Tutto nasce da alcuni voli militari statunitensi diretti verso il Medio Oriente nell’ambito della guerra scatenata assieme a Israele control’Iran per i quali prevedevano uno scalo in Sicilia. Ma il piano non era stato autorizzato preventivamente dalle autorità italiane ed è stato comunicato quando gli aerei erano già in volo. Dettaglio tutt’altro che secondario perché gli accordi che regolano l’utilizzo delle basi americane in Italia prevedono che le operazioni non puramente logistiche, soprattutto se legate a contesti di guerra, debbano ricevere un via libera politico esplicito da parte del governo italiano.

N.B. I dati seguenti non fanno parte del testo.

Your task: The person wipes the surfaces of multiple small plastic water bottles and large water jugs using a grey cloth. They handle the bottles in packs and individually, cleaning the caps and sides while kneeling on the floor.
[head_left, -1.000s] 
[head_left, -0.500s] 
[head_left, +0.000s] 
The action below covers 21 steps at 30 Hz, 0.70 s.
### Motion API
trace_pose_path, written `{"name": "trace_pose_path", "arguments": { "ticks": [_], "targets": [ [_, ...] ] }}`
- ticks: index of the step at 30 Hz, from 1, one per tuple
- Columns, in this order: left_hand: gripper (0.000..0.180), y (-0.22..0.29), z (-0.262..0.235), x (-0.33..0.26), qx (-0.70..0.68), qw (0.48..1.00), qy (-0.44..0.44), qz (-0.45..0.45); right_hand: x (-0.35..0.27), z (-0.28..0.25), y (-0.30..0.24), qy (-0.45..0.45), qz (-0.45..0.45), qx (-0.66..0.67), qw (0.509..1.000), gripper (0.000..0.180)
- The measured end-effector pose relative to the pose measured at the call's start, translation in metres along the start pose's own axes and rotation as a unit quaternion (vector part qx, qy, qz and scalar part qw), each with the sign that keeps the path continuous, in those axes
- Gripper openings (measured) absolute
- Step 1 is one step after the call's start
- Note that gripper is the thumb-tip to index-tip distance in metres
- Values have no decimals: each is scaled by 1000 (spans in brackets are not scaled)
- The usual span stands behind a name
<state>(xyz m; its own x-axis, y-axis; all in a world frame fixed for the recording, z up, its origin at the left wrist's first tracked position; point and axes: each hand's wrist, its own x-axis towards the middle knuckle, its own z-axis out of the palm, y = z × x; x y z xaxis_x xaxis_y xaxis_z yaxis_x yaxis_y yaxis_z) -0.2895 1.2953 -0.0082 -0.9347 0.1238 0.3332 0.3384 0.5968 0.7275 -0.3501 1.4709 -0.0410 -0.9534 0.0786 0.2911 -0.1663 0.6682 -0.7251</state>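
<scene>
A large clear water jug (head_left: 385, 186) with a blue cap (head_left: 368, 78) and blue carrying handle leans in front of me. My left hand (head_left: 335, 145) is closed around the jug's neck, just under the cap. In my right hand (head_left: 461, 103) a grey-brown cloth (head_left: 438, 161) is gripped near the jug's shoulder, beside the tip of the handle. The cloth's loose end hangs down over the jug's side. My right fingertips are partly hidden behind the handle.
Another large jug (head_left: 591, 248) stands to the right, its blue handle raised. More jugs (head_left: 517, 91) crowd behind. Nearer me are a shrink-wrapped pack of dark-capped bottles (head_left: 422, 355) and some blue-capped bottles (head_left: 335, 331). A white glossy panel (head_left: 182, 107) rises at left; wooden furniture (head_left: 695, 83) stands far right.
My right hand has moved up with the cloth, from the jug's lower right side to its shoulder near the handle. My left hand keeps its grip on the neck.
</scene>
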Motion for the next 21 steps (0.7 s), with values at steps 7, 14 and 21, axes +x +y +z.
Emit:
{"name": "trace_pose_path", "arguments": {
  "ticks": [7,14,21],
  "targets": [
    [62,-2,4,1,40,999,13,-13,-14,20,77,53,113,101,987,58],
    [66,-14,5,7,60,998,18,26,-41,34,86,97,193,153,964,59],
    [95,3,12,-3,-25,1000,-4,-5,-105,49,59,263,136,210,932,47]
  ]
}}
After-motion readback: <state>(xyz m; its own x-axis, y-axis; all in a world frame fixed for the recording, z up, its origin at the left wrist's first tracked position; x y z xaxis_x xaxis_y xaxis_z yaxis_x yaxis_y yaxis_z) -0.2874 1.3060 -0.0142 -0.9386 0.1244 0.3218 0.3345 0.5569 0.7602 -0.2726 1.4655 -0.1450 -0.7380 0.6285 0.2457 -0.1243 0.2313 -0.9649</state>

È proprio su questo punto che è intervenuto Crosetto disponendo il divieto di utilizzo della base una scelta che si inserisce pienamente nel quadro delle prerogative italiane e che non rappresenta una rottura con Washington ma il rispetto di regole condivise nel tempo.
Sigonella pur essendo una struttura fondamentale per le operazioni NATO, resta a tutti gli effetti una base situata sul territorio italiano e quindi soggetta alla sovranità nazionale.

Il governo ha infatti chiarito fin da subito che i rapporti con gli Stati Uniti restano solidi e collaborativi e che la decisione non mette in discussione l’alleanza atlantica ma al contrario ne ribadisce il funzionamento corretto basato su coordinamento e autorizzazione reciproca in un contesto internazionale sempre più instabile dove ogni movimento militare assume un significato politico oltre che strategico
In questo senso il caso Sigonella va letto come segnale che l’Italia non intende sottrarsi ai propri impegni internazionali, ma allo stesso tempo non accetta automatismi soprattutto quando si tratta di operazioni che potrebbero implicare un coinvolgimento diretto o indiretto in un conflitto. Il messaggio è chiaro: alleanza sì ma nel rispetto della propria autonomia decisionale. Una linea che oggi il governo Meloni sembra voler ribadire in uno scenario globale sempre più complesso e imprevedibile.